Content Targeting and the Relationship between Cookies

Today, successful advertising is about delivering the right message to consumer targeting at the right time and in the right place. When you visit a website, if you come across a display/banner ad for a product or a product you've looked at before, you've experienced content targeting. What is content targeting?

Content-based targeting is the placement of advertising related to a product or service sold on relevant websites visited by people within the target audience to whom that product or service will be sold.
Let's say you searched for air tickets in a search engine. You then went to another website and you were presented with an airline brand advertising special flight prices. This is content-targeted advertising. This technique is also used in ads placed among the results in search engines.

Content-based targeting uses the user's session data instead of using website cookie data obtained, stored and analyzed about the website user over a certain period of time. For mobile users, content-based targeting cannot be done because there is no mobile cookie data.

Mobile apps usually take your phone's private credentials and keep it on the device. This data can be accessed after certain applications have obtained permission from the user. Interest in content-based targeting is growing every day, as legal regulations such as kvkk and gdhr impose stricter controls on the privacy of personal data and private life. As the awareness of Internet users around the world grows, restrictions on the information industry's collection of user data are increasing. This is why cookie based targeting is decreasing.

Instead of using direct user data in general, content targeting derives data from the user's behavior on the website. Thus, since ads are placed for the purpose of the searcher, together with content targeting, it affects the user more and the positive response rate increases.

Will content targeting replace cookies in the age of privacy?

All people who shop online actually know that brands advertise to consumers through remarketing, that is, remarketing to consumers after they search or purchase something. However, with privacy policies and introduced laws, it is now desirable to prevent this.

In Europe, the GDPR (general data protection regulation) indicates that in Turkey the kvkk (personal data protection law) will introduce more tightly controlled browser settings on desktop and mobile devices, and advertisers will no longer be able to trust third-party cookies. In this case, users are required to give cookie consent when they visit a website.

Prior to these laws, users often agreed to all terms without reading them because they were afraid to read lengthy privacy policies when they entered a website. Now, after being informed in detail about each cookie used, they give cookie consent and choose which data can be used. Thus, the user knows where the data goes and for what purpose, how long it is processed.
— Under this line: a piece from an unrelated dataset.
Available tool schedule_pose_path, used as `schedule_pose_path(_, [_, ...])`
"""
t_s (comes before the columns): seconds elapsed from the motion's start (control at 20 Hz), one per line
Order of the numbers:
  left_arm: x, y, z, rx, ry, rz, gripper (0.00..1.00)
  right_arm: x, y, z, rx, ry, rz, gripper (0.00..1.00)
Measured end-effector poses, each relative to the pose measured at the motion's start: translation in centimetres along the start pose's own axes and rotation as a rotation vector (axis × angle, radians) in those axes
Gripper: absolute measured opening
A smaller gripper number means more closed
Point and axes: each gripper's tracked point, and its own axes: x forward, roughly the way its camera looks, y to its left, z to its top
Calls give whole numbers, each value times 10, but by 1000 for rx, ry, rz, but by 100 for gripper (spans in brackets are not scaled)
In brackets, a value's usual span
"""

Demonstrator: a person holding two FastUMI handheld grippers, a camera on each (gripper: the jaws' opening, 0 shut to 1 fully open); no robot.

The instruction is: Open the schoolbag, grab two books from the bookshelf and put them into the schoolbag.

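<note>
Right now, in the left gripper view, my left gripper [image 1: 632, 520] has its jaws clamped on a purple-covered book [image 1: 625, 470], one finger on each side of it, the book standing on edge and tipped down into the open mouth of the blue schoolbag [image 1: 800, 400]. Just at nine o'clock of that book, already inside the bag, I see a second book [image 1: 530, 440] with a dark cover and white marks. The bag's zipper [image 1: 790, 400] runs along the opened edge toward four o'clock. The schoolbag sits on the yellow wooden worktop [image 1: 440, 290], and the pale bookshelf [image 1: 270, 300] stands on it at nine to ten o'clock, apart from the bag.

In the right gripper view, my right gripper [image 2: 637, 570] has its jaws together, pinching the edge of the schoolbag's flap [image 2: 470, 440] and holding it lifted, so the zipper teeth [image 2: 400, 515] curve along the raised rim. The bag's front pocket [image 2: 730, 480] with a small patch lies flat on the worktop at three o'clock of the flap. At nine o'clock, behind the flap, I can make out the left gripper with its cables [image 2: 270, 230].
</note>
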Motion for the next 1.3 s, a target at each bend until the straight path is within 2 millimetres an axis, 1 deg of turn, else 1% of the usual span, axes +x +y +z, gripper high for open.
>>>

When cookie consent is received, one's trust in the brand increases. In addition, the advertiser also acts in accordance with the consent of the user. As an example of cookie-based content targeting, a phone brand may collect cookies from the computer of someone who makes a high-priced phone call.

Third-party cookie providers collect and resell the information that advertisers obtain in the data segment of phone enthusiasts so that advertisers can retarget. With the new regulations, users will now be able to opt out of these processes at will with cookie consent and will continue their operations on the website without giving any cookie consent, except perhaps those necessary for the website to function.

Content-based targeting is actually a good alternative to cookie-based targeting. In the digital world, content-based targeting encompasses much more than the content itself. Even if consumers do not give cookie consent, websites with a tracking tool can predict their users' movements to brands. At the same time, brands can collect information about when and how often the consumer visits and create targeted advertising without the use of cookies.

In fact, all of this shows that contextual targeting does not replace the use of cookies, it merely represents a new alternative to targeting. Under all circumstances, the data of Internet users must be collected and processed within the framework of restrictions and rules imposed by the states. Companies and persons who do not use data in accordance with these rules are subject to material sanctions. Therefore, the means and methods used to collect and process data must also comply with the law.